- Work order
The data below must be copied in full and without any change.

- Given data
++++++++

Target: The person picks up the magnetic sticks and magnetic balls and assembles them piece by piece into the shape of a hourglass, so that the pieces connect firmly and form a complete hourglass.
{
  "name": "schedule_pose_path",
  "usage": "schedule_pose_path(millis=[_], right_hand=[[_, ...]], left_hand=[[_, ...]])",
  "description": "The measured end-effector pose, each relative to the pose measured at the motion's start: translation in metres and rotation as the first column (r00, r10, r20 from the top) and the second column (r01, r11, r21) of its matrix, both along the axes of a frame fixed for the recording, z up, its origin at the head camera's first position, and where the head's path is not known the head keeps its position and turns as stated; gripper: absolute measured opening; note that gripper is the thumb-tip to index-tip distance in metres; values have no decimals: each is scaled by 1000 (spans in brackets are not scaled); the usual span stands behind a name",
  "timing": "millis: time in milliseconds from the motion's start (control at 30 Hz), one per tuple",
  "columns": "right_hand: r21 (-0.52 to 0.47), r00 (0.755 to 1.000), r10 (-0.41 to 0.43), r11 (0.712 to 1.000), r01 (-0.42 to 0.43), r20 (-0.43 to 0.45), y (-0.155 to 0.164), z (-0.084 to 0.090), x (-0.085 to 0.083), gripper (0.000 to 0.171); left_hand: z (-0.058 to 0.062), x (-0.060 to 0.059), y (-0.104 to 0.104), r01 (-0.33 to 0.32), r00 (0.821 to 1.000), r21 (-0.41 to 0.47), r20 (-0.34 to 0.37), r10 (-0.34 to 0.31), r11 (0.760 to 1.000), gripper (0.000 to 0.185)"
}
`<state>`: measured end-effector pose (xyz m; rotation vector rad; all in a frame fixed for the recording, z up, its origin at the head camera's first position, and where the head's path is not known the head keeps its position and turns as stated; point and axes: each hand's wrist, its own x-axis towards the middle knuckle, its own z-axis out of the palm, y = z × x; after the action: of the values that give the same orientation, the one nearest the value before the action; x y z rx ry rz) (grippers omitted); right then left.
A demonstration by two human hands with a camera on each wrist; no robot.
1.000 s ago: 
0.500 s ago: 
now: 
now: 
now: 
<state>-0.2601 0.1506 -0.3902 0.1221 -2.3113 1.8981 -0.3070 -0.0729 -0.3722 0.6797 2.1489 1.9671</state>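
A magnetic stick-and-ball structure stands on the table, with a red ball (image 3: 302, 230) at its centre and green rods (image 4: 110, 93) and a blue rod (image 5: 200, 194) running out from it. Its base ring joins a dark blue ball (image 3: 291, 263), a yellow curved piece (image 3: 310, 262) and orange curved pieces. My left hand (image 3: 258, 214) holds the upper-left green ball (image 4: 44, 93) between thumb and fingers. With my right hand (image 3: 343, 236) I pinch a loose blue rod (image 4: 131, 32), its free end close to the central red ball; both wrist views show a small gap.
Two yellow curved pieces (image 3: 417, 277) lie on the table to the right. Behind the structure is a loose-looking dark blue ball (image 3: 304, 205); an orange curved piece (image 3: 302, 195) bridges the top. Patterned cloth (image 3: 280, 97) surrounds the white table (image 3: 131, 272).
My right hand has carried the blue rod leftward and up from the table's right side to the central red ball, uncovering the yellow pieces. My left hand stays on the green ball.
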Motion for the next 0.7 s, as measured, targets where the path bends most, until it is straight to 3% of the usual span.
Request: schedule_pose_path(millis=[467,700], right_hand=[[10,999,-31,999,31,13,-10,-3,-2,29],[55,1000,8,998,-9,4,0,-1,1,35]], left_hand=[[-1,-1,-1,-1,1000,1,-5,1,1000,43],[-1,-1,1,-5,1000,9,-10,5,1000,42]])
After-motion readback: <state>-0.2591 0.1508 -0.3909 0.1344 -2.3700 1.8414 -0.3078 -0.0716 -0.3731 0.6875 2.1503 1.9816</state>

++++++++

- The completed task
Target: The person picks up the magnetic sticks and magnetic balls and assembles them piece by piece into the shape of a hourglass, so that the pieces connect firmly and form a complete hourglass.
{
  "name": "schedule_pose_path",
  "usage": "schedule_pose_path(millis=[_], right_hand=[[_, ...]], left_hand=[[_, ...]])",
  "description": "The measured end-effector pose, each relative to the pose measured at the motion's start: translation in metres and rotation as the first column (r00, r10, r20 from the top) and the second column (r01, r11, r21) of its matrix, both along the axes of a frame fixed for the recording, z up, its origin at the head camera's first position, and where the head's path is not known the head keeps its position and turns as stated; gripper: absolute measured opening; note that gripper is the thumb-tip to index-tip distance in metres; values have no decimals: each is scaled by 1000 (spans in brackets are not scaled); the usual span stands behind a name",
  "timing": "millis: time in milliseconds from the motion's start (control at 30 Hz), one per tuple",
  "columns": "right_hand: r21 (-0.52 to 0.47), r00 (0.755 to 1.000), r10 (-0.41 to 0.43), r11 (0.712 to 1.000), r01 (-0.42 to 0.43), r20 (-0.43 to 0.45), y (-0.155 to 0.164), z (-0.084 to 0.090), x (-0.085 to 0.083), gripper (0.000 to 0.171); left_hand: z (-0.058 to 0.062), x (-0.060 to 0.059), y (-0.104 to 0.104), r01 (-0.33 to 0.32), r00 (0.821 to 1.000), r21 (-0.41 to 0.47), r20 (-0.34 to 0.37), r10 (-0.34 to 0.31), r11 (0.760 to 1.000), gripper (0.000 to 0.185)"
}
`<state>`: measured end-effector pose (xyz m; rotation vector rad; all in a frame fixed for the recording, z up, its origin at the head camera's first position, and where the head's path is not known the head keeps its position and turns as stated; point and axes: each hand's wrist, its own x-axis towards the middle knuckle, its own z-axis out of the palm, y = z × x; after the action: of the values that give the same orientation, the one nearest the value before the action; x y z rx ry rz) (grippers omitted); right then left.
A demonstration by two human hands with a camera on each wrist; no robot.
1.000 s ago: 
0.500 s ago: 
now: 
now: 
now: 
<state>-0.2601 0.1506 -0.3902 0.1221 -2.3113 1.8981 -0.3070 -0.0729 -0.3722 0.6797 2.1489 1.9671</state>
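A magnetic stick-and-ball structure stands on the table, with a red ball (image 3: 302, 230) at its centre and green rods (image 4: 110, 93) and a blue rod (image 5: 200, 194) running out from it. Its base ring joins a dark blue ball (image 3: 291, 263), a yellow curved piece (image 3: 310, 262) and orange curved pieces. My left hand (image 3: 258, 214) holds the upper-left green ball (image 4: 44, 93) between thumb and fingers. With my right hand (image 3: 343, 236) I pinch a loose blue rod (image 4: 131, 32), its free end close to the central red ball; both wrist views show a small gap.
Two yellow curved pieces (image 3: 417, 277) lie on the table to the right. Behind the structure is a loose-looking dark blue ball (image 3: 304, 205); an orange curved piece (image 3: 302, 195) bridges the top. Patterned cloth (image 3: 280, 97) surrounds the white table (image 3: 131, 272).
My right hand has carried the blue rod leftward and up from the table's right side to the central red ball, uncovering the yellow pieces. My left hand stays on the green ball.
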Motion for the next 0.7 s, as measured, targets where the path bends most, until it is straight to 3% of the usual span.
Request: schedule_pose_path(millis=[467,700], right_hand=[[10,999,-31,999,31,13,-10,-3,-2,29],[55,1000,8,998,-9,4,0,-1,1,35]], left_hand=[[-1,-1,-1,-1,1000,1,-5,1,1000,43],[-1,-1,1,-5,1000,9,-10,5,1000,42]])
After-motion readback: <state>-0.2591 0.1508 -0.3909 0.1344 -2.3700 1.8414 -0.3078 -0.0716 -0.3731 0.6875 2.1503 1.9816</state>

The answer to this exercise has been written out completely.